• [Data for processing]:
──────────────────────────────

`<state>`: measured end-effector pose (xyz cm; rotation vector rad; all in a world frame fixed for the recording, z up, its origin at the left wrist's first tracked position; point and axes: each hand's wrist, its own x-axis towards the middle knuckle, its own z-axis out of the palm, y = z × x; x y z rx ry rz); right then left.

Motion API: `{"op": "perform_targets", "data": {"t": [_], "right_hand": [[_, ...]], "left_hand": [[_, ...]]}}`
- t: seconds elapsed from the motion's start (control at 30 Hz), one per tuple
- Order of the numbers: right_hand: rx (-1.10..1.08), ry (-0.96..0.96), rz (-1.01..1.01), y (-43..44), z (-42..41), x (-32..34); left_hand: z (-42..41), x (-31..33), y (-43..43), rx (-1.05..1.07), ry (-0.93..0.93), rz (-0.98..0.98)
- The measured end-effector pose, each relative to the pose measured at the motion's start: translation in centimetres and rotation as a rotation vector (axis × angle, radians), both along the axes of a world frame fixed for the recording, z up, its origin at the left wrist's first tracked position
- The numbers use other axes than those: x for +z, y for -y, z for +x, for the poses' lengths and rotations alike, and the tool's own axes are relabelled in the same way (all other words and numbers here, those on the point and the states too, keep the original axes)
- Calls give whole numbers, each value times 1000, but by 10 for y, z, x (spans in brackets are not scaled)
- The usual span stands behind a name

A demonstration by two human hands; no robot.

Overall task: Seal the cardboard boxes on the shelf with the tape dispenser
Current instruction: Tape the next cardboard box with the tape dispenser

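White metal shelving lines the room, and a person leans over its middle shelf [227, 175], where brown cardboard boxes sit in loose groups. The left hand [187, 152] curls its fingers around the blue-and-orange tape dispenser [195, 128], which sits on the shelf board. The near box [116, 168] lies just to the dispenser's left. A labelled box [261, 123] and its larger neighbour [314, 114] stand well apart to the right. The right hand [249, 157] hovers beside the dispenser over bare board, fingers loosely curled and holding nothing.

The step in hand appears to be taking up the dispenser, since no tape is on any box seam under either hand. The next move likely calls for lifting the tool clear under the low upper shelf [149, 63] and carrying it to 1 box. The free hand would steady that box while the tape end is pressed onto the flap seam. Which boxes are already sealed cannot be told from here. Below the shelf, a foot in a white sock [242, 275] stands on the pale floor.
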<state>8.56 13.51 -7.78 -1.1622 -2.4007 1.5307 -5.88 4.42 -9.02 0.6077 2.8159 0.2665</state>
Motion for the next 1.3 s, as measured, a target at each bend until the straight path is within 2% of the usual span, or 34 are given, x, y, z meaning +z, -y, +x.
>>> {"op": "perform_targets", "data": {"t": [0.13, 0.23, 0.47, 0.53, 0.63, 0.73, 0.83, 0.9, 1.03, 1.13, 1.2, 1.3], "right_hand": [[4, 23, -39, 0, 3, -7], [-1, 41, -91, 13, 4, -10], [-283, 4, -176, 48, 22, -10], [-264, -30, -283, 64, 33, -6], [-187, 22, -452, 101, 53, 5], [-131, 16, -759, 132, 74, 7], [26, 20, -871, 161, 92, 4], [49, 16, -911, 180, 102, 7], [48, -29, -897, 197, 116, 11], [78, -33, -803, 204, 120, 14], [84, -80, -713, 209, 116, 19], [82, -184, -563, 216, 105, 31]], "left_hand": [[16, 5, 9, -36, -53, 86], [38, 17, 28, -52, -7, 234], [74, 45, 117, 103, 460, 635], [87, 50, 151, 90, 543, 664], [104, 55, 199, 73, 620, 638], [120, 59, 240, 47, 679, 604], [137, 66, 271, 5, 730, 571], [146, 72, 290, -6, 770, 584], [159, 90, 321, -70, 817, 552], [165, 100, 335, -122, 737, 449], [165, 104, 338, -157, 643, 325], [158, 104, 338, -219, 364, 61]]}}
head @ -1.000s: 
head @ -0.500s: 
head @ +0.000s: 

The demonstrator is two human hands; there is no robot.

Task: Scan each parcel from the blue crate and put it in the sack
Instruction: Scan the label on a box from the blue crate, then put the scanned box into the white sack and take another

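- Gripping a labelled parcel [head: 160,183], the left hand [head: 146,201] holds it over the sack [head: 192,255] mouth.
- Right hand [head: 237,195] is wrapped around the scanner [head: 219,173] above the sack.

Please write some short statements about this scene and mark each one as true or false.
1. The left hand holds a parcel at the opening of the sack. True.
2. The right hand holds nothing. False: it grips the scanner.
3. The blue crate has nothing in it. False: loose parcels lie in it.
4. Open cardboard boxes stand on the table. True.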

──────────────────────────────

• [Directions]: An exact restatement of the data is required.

• [Solution for this exercise]:
`<state>`: measured end-effector pose (xyz cm; rotation vector rad; all in a world frame fixed for the recording, z up, its origin at the left wrist's first tracked position; point and axes: each hand's wrist, its own x-axis towards the middle knuckle, its own z-axis out of the palm, y = z × x; x y z rx ry rz); right then left.

Motion API: `{"op": "perform_targets", "data": {"t": [_], "right_hand": [[_, ...]], "left_hand": [[_, ...]]}}`
- t: seconds elapsed from the motion's start (control at 30 Hz), one per tuple
- Order of the numbers: right_hand: rx (-1.10..1.08), ry (-0.96..0.96), rz (-1.01..1.01), y (-43..44), z (-42..41), x (-32..34); left_hand: z (-42..41), x (-31..33), y (-43..43), rx (-1.05..1.07), ry (-0.93..0.93), rz (-0.98..0.98)
- The measured end-effector pose, each relative to the pose measured at the motion's start: translation in centimetres and rotation as a rotation vector (axis × angle, radians), both along the axes of a world frame fixed for the recording, z up, its origin at the left wrist's first tracked position
- The numbers use other axes than those: x for +z, y for -y, z for +x, for the poses' lengths and rotations alike, and the tool's own axes are relabelled in the same way (all other words and numbers here, those on the point and the states too, keep the original axes)
- Calls give whole numbers, each value times 1000, but by 10 for y, z, x (spans in brackets are not scaled)
- The usual span stands behind a name

A demonstration by two human hands; no robot.

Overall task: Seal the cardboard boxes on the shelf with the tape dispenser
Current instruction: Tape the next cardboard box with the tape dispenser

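White metal shelving lines the room, and a person leans over its middle shelf [227, 175], where brown cardboard boxes sit in loose groups. The left hand [187, 152] curls its fingers around the blue-and-orange tape dispenser [195, 128], which sits on the shelf board. The near box [116, 168] lies just to the dispenser's left. A labelled box [261, 123] and its larger neighbour [314, 114] stand well apart to the right. The right hand [249, 157] hovers beside the dispenser over bare board, fingers loosely curled and holding nothing.

The step in hand appears to be taking up the dispenser, since no tape is on any box seam under either hand. The next move likely calls for lifting the tool clear under the low upper shelf [149, 63] and carrying it to 1 box. The free hand would steady that box while the tape end is pressed onto the flap seam. Which boxes are already sealed cannot be told from here. Below the shelf, a foot in a white sock [242, 275] stands on the pale floor.
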<state>8.56 13.51 -7.78 -1.1622 -2.4007 1.5307 -5.88 4.42 -9.02 0.6077 2.8159 0.2665</state>
Motion for the next 1.3 s, as measured, a target at each bend until the straight path is within 2% of the usual span, or 34 are given, x, y, z meaning +z, -y, +x.
>>> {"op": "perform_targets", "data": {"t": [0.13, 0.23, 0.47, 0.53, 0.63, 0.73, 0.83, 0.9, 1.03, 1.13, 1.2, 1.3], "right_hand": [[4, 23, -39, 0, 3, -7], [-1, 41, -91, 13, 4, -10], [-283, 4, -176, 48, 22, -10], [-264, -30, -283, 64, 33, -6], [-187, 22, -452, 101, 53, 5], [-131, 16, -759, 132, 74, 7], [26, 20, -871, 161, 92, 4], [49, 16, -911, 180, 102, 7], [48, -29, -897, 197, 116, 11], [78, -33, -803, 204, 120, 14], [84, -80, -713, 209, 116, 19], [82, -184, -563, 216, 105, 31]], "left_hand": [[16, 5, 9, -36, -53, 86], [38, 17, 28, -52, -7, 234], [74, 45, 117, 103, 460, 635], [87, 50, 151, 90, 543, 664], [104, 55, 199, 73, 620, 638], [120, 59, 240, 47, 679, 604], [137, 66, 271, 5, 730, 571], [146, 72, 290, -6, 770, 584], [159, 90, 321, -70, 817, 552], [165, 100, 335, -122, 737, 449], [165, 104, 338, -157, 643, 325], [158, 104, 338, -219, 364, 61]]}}
head @ -1.000s: 
head @ -0.500s: 
head @ +0.000s: 

The demonstrator is two human hands; there is no robot.

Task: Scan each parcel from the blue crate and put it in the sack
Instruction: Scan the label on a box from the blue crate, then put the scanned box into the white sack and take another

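- Gripping a labelled parcel [head: 160,183], the left hand [head: 146,201] holds it over the sack [head: 192,255] mouth.
- Right hand [head: 237,195] is wrapped around the scanner [head: 219,173] above the sack.

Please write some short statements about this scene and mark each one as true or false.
1. The left hand holds a parcel at the opening of the sack. True.
2. The right hand holds nothing. False: it grips the scanner.
3. The blue crate has nothing in it. False: loose parcels lie in it.
4. Open cardboard boxes stand on the table. True.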

Nothing else goes in the answer.